陆萍的父亲说:“也许,这就是爱在作怪吧。”
果不其然,陆萍去一问他们两个,他们真像她父亲说的那样,都说因为只有一个机会,所以都想给她留着。陆萍听了当然要抱住他们亲个不停了,那种简单的快乐和幼稚的兴奋着实令她幸福无比。陆萍快乐得像一只鸟儿一样又蹦又跳,又唱又叫,两个男人也受了她的感染,也都高兴得不得了,将陆萍一次次地抛向空中,一次次稳稳地接住……
“你知道吗,这比我自己设计的方案被通过还令我高兴!”袁鸣放大声地喊。
“我做梦都看见你的大桥建成在北江之上了,我还拉着你的手从面跑过去了呢!”陈默然兴奋地说。

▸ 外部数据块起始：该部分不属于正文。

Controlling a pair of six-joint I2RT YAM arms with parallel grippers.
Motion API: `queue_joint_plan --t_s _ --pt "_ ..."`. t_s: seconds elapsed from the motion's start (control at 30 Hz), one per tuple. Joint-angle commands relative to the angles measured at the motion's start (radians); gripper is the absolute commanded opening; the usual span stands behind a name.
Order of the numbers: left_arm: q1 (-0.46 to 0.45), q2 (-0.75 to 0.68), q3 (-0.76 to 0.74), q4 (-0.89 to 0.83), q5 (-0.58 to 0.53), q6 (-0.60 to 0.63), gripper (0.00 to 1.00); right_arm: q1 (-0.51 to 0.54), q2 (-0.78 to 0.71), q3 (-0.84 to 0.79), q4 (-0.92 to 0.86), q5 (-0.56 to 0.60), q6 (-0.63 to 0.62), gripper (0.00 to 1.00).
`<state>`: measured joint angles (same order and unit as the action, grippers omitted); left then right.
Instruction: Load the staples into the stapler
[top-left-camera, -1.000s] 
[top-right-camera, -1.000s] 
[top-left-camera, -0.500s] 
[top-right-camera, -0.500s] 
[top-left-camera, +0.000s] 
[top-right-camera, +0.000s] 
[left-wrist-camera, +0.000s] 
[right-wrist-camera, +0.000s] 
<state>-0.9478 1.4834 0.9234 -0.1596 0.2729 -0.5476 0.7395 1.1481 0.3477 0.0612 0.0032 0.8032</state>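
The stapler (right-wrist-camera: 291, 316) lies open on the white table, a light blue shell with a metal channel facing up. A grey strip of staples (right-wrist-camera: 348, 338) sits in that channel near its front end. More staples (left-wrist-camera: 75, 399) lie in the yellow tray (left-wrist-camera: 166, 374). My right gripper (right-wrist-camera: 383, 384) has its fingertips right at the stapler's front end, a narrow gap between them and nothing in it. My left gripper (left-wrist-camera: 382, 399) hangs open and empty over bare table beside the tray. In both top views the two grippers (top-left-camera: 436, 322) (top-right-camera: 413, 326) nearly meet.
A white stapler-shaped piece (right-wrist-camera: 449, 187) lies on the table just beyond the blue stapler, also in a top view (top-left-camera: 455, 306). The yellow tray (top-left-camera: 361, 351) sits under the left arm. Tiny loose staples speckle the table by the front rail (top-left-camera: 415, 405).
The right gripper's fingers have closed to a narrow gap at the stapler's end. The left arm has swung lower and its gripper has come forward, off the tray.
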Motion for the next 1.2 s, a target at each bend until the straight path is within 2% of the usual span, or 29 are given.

“那我呢,你的梦里怎么没有我呢?”袁鸣放高兴地嗔怪。
“谁知道你跑那儿去了!”陈默然不给他面子。
“我能跑那儿去,我先跑过桥给你们买冰棍儿去了!”袁鸣放自己找台阶下。
“可是我们跑过桥怎么没看见你呀!”陈默然继续他的梦话。
“我买了冰棍儿回头找你们就找不到了,你们一定到别人看不见的地方好起来了。”袁鸣放也满嘴梦话。